The first feeling when I saw an article about this monstrosity some weeks ago was: "This is the Rosemary's Baby of public transit!"
Everyone with engineering background should feel right away that there is something fundamentally wrong with that thing.
It is like "Maglev meets BRT meets King Kong".


@Brisbane As you see in the video, all traffic is stopped by signals in all directions while the thing lumbers around the corner. This, of course, requires 100% timely compliance of vehicles and pedestrians or people will be killed.

As I described seven comments up, this seems the undoing of any benefit of this thing, because junctions are the source of traffic delay and they're what traffic engineers and modellers spend most of their time looking at. So adding junction delay so as not to reduce the width of plain road is counterproductive.


Maybe this thing would make more sense if one could create flyovers at crossings.


I don't know how to name this, but as a technology that is supposed to work within a flawed system (multi-lane streets cutting through the urban fabric not unlike freeways) this looks actually pretty smart.
Unfortunately, implementing this certainly costly system would make it impossible to do away with the transportation structure that made the tunnel bus necessary to begin with.
For longer distances, as shown in the vid, the thing would be too slowin any case


Honestly it has the look of one of those cool drawings a 'designer' makes to attract attention to himself, with no thought to actually trying to build the thing. See those all the time. Like all the drawings of 'futuristic' bicycles in which the simple hub in the wheel has been replaced with a hoop wheel and a probably-near-impossible-to-build device that holds the wheel from the edge. Sure looks cool, though. I am not expecting a serious attempt to build one of these.


I'm with Rob. At some point drivers will have to cross the path of the tunnel-bus/dualmonorail/straddle-tram to exit the freeway. I haven't figured out how this will be accommodated safely all of the time.


Re turning. On a highway where you'd seriously consider building this thing, you've already grade separated all the overpasses to make room for it, so when spending that kind of money you can afford to create a grade separated place for the thing to enter and leave the highway, probably by depressing the highway while the "track" on which the bus/train operates continues at grade or climbs a bit.

This isn't inconceivable in a situation where you have the kind of money to build grade separations but not the kind of money to just build underground rail transit or acquire a whole new ROW in an already built-up area.

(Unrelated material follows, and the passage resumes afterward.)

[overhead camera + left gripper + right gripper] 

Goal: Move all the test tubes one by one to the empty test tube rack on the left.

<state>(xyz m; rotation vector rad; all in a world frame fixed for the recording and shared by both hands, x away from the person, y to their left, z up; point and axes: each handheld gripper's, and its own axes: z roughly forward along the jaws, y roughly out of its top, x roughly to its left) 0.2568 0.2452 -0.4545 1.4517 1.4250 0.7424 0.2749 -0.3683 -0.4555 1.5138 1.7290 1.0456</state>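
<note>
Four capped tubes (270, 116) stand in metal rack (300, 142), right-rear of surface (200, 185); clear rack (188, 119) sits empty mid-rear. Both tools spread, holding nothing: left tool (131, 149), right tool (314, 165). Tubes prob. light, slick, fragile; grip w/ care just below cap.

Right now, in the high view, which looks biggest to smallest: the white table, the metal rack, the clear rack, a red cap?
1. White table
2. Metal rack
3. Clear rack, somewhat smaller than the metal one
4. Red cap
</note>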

Still, I agree with the prevailing comments that this is technology-first thinking with likely limited application, and the potential to create a destructive illusion that the problem of limited ROW has been solved in the abstract and that we therefore no longer need to make hard choices about ROW.

Alon Levy

Jarrett, I'm still not convinced that the cost of the new grade separations is higher than the cost of building an elevated train. If you have a highway this wide, you can build trains above ground with minimal extra noise emissions.

Tom West

Railed vehicles will always give a smooth ride, partly because they are laterially constrained, and partly because steel-on-steel has alower coefficient of friction than rubber-on-tarmac, meaning a bus can/will accelerate and brake much harder.
I was a transverse seat aon a on bus running later yesterday, with a driver who used both pedals to the max... my back is still sore.

Mike H

> I hereby propose "dualmonorail".

I hereby call it moron-rail.

The thing somehow manages to combine the worst features of buses, streetcars and grade-separated metros, and even adds some serious safety concerns all its own. I'll give it capacity; the car is seriously big, but everything else seems to be just harebrained. I suppose it's a good thing that it's the Chinese trying this. They seem to build stuff extra double quick these days, so I expect we'll have definitive proof that the idea is a total disaster soon enough.

And no, it doesn't have the effect of reducing the bus-rail distinction. Different sorts of guided buses are already in use several cities.